Intervention de Annie David

Réunion du 13 juin 2006 à 21h30
Immigration et intégration — Article 24

Photo de Annie DavidAnnie David :

Le troisième alinéa de l'article 24 abroge la possibilité de régulariser les sans-papiers qui résident habituellement sur le territoire depuis plus de dix ans ou de quinze ans si, au cours de cette période, ils ont résidé en tant qu'étudiant.

Cette disposition a bien évidemment suscité de nombreux débats à l'Assemblée nationale, mais, surtout, de l'inquiétude au sein des associations de défense des droits des étrangers.

Loin de constituer une prime à l'irrégularité ou une récompense à une violation prolongée de la loi de la République, cette possibilité de régularisation est une preuve de la reconnaissance des attaches personnelles nouées par un étranger ayant vécu et travaillé en France. Elle n'est que la prise en compte des dix années passées sur notre territoire dans une situation précaire et difficile. La supprimer revient à condamner les étrangers concernés à la précarité sans aucun espoir de voir leur situation se régler. C'est les soumettre à une très grande précarité en matière de travail. Les employeurs peu scrupuleux continueront de disposer ainsi d'une main d'oeuvre corvéable à merci, totalement dépourvue en matière de protection sociale et d'accès aux soins.
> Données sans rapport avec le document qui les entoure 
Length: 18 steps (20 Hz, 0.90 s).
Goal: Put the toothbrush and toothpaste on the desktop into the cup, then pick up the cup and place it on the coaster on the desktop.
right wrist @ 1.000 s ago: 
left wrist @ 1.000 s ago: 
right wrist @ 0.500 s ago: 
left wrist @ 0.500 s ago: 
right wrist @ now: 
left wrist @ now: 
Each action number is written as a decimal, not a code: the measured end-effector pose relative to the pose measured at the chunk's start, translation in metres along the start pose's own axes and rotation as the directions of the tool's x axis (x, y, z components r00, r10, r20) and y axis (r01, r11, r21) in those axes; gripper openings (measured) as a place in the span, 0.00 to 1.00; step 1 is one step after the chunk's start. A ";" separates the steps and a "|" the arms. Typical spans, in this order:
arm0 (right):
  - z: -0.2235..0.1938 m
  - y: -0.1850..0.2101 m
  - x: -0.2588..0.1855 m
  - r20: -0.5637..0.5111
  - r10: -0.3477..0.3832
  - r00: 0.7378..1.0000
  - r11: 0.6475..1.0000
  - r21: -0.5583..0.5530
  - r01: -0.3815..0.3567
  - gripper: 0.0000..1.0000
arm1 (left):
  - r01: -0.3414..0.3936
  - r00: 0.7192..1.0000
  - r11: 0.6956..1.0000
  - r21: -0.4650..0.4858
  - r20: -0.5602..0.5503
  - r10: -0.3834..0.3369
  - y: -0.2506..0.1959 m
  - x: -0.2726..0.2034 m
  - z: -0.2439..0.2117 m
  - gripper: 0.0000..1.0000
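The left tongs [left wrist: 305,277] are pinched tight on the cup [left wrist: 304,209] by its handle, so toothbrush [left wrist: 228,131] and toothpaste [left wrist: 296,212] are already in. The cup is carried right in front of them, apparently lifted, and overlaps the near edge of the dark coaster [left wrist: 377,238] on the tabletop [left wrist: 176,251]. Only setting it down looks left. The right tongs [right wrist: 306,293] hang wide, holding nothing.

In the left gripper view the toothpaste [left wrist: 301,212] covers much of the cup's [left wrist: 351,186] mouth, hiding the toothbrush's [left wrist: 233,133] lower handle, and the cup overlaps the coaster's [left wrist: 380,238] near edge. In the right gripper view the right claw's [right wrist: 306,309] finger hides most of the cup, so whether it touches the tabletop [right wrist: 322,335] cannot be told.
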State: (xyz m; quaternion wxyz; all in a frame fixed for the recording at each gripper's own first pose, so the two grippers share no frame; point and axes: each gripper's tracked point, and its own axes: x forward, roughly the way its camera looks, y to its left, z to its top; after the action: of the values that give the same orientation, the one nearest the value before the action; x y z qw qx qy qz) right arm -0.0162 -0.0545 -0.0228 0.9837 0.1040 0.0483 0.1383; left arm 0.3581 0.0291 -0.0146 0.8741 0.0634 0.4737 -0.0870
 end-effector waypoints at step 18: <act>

Revenir sur cette disposition ne semble pas plus justifié au regard des chiffres. N'oublions pas que le nombre d'étrangers n'a pas augmenté depuis trente ans et que le nombre de personnes concernées par la régularisation au bout de dix ans a toujours été compris entre 2 500 et 3 000. Nous sommes donc loin d'une vague incontrôlable d'immigrés clandestins qui envahiraient la France.

Dans ces conditions, rien ne justifie l'abrogation d'une disposition voulue par Jean-Louis Debré en 1997, à la suite de la grève de la faim de sans-papiers à l'église Saint-Bernard. Si cette abrogation est maintenue, il y a fort à parier que d'autres événements de ce genre ne manqueront pas de se multiplier.

Le vendredi 9 juin, Le Figaro a publié un sondage dans lequel 63 % des Français se montraient favorables à la régularisation automatique des immigrés vivant en France depuis au moins dix ans. Même si cela n'a pas de rapport direct avec le texte, j'ajouterai que, dans ce même sondage, 68 % des Français se déclaraient favorables à l'octroi du droit de vote pour les élections municipales à tous les étrangers vivant en France depuis au moins dix ans. Or, parmi ces 68 %, 54 % se disaient sympathisants de droite.